Showing posts with label jobs. Show all posts
Showing posts with label jobs. Show all posts

Wednesday, November 18, 2009

Dorothy Dix Says...



This week's topic: Can a woman keep house and keep a job outside the home as well? Dorothy Dix answers the question in this column first printed on April 18, 1940:

DEAR MISS DIX - My husband and I are both employed and we board in a private home, but I am not satisfied. I wish to do light housekeeping and still hold my job, but he says that it will be too hard on me and if I go to housekeeping I must give up my work. What do you think?

MARGO.

Answer - I think your husband is exactly right, and that no woman should undertake to carry on two jobs at one time. Of course, many women do. They work all day in store or office and then rush home and clean up the house and get dinner. The result is that they are nervous, peevish, overwrought and end up in a breakdown. The reason that men last so much better in business do is not because they are physically stronger or have better health, but because they have so much more sense about taking care of themselves. When a man does a day’s work he calls it a day and lets it go at that. He doesn’t go from his work to his home and cook his dinner and sit up half the night pressing his trousers and sewing on buttons.

No, indeed. He goes and gets a good, hot meal that somebody else has cooked and that he hasn’t had to worry about or plan for. He spends the evening reading or amusing himself, lets the tailor do his mending and the laundry do his washing.

But a woman superimposes the work of a woman on her work of a man. She does a man’s work outside of her home and then comes home and cooks and scrubs, washes and retrims her hat and takes a tuck in her skirt. Then just about the time when she is getting to the place in business where she is capable of drawing down a good salary she blows up in nervous prostration.

So take your husband’s advice, Margo, and board with somebody else until you are able to set up a real home and devote all of your time to it. “Light housekeeping” is well named “light.” There is mighty little substance to it, and I don’t blame a man for not wanting to leave a place where there is real food to be had.

Monday, April 27, 2009

Skin Care

Soap and water may have been okay for the teenage crowd, but 1940s beauty experts did have a few tricks up their sleeves for women looking for a little more in cleansing the face.

If you use a granular wash, such as beauty grains, you will find the skin tone clarified, and the texture improved. (The New American Etiquette, 1941)

An effective routine for the care of the war worker’s skin is frequent, thorough cleansing with warm water and a medicated soap. ("No Ration on Soap," St. Petersburg Times, 27 August 1943)

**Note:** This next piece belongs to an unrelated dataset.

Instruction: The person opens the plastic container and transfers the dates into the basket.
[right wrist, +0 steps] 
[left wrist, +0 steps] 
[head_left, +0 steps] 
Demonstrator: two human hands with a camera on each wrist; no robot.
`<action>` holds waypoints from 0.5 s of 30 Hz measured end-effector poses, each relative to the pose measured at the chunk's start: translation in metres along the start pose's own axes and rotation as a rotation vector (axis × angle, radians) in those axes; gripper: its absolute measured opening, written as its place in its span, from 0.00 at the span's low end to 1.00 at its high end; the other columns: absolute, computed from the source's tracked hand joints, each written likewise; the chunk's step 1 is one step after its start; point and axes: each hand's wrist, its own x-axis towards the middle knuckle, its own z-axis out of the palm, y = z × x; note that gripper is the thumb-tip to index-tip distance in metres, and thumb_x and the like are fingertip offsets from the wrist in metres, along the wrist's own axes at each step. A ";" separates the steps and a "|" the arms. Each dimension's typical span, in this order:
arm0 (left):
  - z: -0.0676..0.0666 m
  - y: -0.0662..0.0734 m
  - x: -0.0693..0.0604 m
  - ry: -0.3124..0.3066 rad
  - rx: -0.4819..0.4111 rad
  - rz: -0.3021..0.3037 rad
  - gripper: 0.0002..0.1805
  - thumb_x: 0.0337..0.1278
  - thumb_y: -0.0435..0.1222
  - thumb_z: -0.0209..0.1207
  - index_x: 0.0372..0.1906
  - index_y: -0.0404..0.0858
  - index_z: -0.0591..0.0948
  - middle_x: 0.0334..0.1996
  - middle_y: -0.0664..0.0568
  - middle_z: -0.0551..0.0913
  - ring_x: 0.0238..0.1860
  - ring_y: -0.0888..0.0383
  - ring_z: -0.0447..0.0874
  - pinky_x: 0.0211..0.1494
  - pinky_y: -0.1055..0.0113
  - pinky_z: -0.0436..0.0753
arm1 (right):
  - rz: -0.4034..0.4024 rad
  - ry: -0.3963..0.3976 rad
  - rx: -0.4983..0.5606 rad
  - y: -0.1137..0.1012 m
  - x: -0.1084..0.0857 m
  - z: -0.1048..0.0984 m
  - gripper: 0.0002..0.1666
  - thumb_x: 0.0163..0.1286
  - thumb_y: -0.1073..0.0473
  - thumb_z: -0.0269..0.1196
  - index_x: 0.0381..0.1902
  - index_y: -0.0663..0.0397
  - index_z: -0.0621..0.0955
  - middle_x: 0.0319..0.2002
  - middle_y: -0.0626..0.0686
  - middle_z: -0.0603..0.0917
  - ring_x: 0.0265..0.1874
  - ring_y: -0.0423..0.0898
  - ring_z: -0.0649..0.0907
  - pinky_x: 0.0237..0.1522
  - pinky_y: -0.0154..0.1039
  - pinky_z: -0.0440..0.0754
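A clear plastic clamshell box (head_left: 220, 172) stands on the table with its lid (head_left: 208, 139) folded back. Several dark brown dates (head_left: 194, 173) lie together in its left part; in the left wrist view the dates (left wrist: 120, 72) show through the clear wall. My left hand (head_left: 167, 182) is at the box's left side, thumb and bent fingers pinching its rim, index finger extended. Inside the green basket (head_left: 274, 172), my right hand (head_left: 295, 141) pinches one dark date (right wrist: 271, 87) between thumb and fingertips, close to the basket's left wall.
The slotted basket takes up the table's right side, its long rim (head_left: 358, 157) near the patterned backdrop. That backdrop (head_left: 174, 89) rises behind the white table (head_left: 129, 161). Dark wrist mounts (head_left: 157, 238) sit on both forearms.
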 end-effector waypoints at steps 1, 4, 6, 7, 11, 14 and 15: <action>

After cold water is used, an astringent should be applied with cotton, allowed to dry on. Cosmetic counters are full of them. ("To Improve Defects in Facial Skin," St. Petersburg Times, 28 February 1941)

I don't know yet if I'll take them up on any of this advice, but it's nice to know there are plenty of vintage options... The soap and water thing is probably not going to work in the long term for me - at least not just soap and water. I love the clean, but it leaves my face feeling a bit stingy even a couple hours later.

Could it be that I'm getting used to cooking dinner from scratch? For the first time since I started making the vintage dinners, I actually sat down at the table last night without feeling completely exhausted. Here's the menu:

Boiled Potatoes
Buttered Carrots
French Fruit Salad
Gingerbread Square

The Boiled Potatoes and Buttered Carrots are pretty self-explanatory. The Gingerbread was a wartime recipe - made without any sugar or eggs. It was easy to make and yummy fresh from the oven. (No nudges necessary to eat those leftovers!) The superstar of this menu was definitely the French Fruit Salad. The original menu calls for a Jellied Fruit Salad made with the leftover orange, pineapple, and banana from the previous menu (see last weekend). I don't eat gelatin as it's an animal by-product, so I paged through the chapter on salads looking for something I could make using the same fruits. Here's the recipe that caught my attention:

*****

FRENCH FRUIT SALAD

1 orange
1 banana
1/2 pound Malaga grapes
1 dozen walnuts
Lettuce
French dressing

Peel the orange and cut the sections from the membrane with a sharp knife or a pair of shears. If the fruit is allowed to stand in cold water after peeling, the bitter white membrance will come off easily.

Peel the banana and cut in quarter-inch slices. Remove the skins and seeds from the grapes. Break walnuts into small pieces, but do not chop. Mix these ingredients thoroughly and place on ice. Serve on lettuce leaves with a French dressing.

*****

The trick is making the French dressing variation that's suggested for fruit salads. No garlic, no pepper, light on the mustard, paprika, and sugar, citrus juice substituted for half the vinegar. The orange, banana, grapes, and walnuts were a lovely combination. Alas, I couldn't find any Malaga grapes at the supermarket. (Malaga grapes are both red and white grapes originally cultivated in a region of southern Spain. By the '40s, they were a profitable California crop.) My grapes were Chilean. And, no, I didn't peel 'em. What's with the '40s phobia about fruit skins? They're peeling their tomatoes, peeling their grapes. It's perfectly good fiber! And I love the snap of a super fresh grape - skin intact.